— PROBLEM REQUIREMENTS —
All pictures are to be omitted while the lines starting at the line with "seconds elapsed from" and ending at the line with "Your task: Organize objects" in the material below are retyped exactly, both ends included.
____
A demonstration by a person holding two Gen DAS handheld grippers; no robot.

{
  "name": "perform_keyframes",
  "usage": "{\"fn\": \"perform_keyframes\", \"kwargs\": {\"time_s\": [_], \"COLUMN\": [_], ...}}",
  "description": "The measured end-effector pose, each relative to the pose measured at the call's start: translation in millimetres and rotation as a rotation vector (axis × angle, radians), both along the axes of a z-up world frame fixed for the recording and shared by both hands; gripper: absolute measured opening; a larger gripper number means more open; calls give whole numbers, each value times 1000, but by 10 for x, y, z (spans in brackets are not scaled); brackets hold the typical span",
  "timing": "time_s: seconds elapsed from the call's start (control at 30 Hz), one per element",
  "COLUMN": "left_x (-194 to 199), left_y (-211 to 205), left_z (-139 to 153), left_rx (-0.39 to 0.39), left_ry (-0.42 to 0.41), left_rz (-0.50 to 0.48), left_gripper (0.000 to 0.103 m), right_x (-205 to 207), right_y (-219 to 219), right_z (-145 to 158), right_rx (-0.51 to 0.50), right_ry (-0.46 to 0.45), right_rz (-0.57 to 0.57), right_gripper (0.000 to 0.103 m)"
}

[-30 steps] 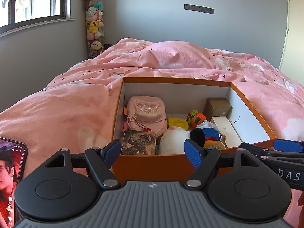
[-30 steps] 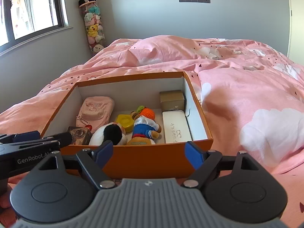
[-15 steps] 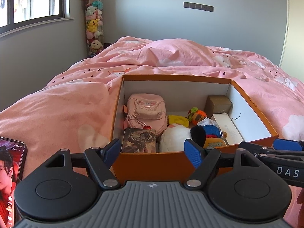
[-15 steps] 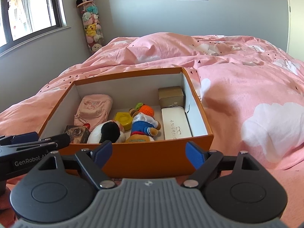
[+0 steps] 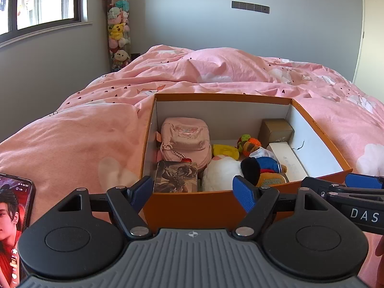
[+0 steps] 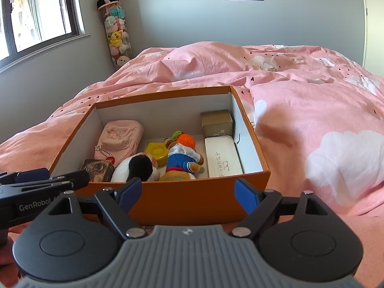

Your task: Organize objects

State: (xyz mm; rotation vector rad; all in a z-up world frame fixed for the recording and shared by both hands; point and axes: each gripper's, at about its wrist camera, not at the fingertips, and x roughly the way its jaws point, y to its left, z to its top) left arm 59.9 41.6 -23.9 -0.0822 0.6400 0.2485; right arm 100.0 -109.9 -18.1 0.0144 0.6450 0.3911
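An open orange box (image 5: 192, 205) (image 6: 192, 199) sits on the pink bed. Inside lie a pink pouch (image 5: 184, 141) (image 6: 120, 139), a dark picture card box (image 5: 176, 176), a white and black plush (image 5: 223, 172) (image 6: 136, 168), a bear doll in blue (image 6: 182, 160), a yellow case (image 6: 157, 152), a white glasses case (image 6: 222, 158) and a gold box (image 6: 217, 122). My left gripper (image 5: 194, 192) and right gripper (image 6: 187, 193) are both open and empty, just in front of the box's near wall.
A phone (image 5: 12, 228) with a lit screen lies on the bed at the left. Pink bedding (image 6: 312, 120) spreads all around the box. A tall tube of plush toys (image 5: 117, 28) stands in the far corner under a window.
Both grippers have risen and drawn back slightly, so more of the box's inside shows. Both stay open and the objects have not moved.
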Motion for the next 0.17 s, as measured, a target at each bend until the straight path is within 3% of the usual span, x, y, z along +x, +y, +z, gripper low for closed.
{"fn": "perform_keyframes", "kwargs": {"time_s": [0.17], "left_x": [-5], "left_y": [5], "left_z": [-2], "left_rx": [3], "left_ry": [-3], "left_rz": [1], "left_gripper": [89], "right_x": [1], "right_y": [0], "right_z": [1], "right_rx": [0], "right_ry": [0], "right_rz": [0], "right_gripper": [85]}}
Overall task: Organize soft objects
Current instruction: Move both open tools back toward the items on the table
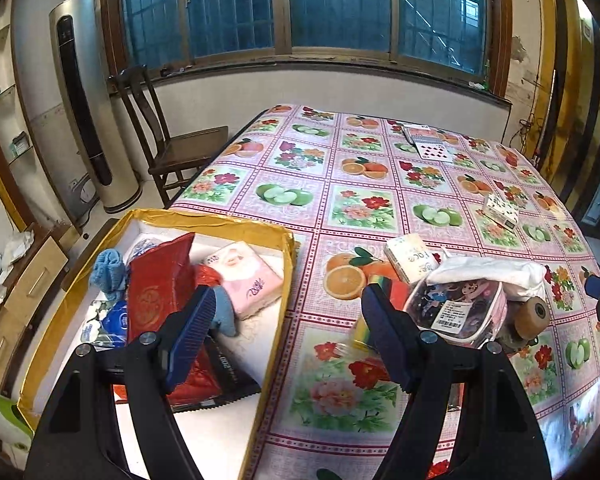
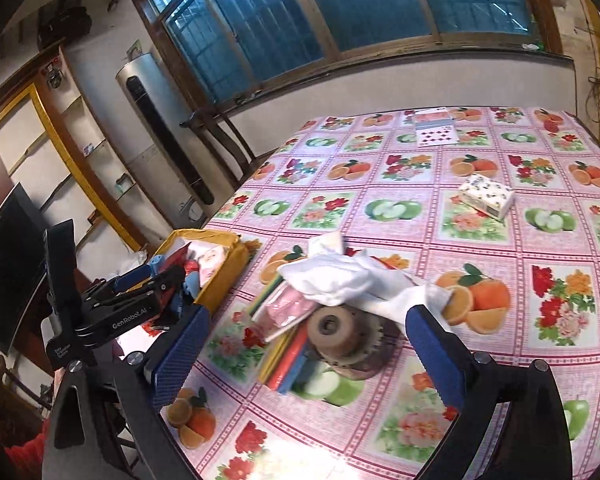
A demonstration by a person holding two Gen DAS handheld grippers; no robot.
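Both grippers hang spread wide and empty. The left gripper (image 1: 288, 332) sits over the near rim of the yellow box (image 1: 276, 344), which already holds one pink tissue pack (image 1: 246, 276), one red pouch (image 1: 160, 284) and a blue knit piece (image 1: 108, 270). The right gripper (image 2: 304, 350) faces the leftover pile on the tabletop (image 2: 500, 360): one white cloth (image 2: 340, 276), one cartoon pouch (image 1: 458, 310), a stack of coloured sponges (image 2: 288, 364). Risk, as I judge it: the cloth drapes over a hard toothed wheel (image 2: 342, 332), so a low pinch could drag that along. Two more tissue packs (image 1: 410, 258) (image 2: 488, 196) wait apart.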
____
— RESPONSE TO THIS TASK —
  "timing": "time_s: seconds elapsed from the call's start (control at 30 Hz), one per element",
  "COLUMN": "left_x (-194 to 199), left_y (-211 to 205), left_z (-139 to 153), left_rx (-0.39 to 0.39), left_ry (-0.42 to 0.41), left_rz (-0.50 to 0.48), left_gripper (0.000 to 0.103 m), right_x (-205 to 207), right_y (-219 to 219), right_z (-145 to 158), right_rx (-0.51 to 0.50), right_ry (-0.46 to 0.45), right_rz (-0.57 to 0.57), right_gripper (0.000 to 0.103 m)"
}

[-30 steps] 
[-30 steps] 
[-15 steps] 
[-15 steps] 
[+0 steps] 
[+0 steps] 

Your task: Organize objects

This exercise is done.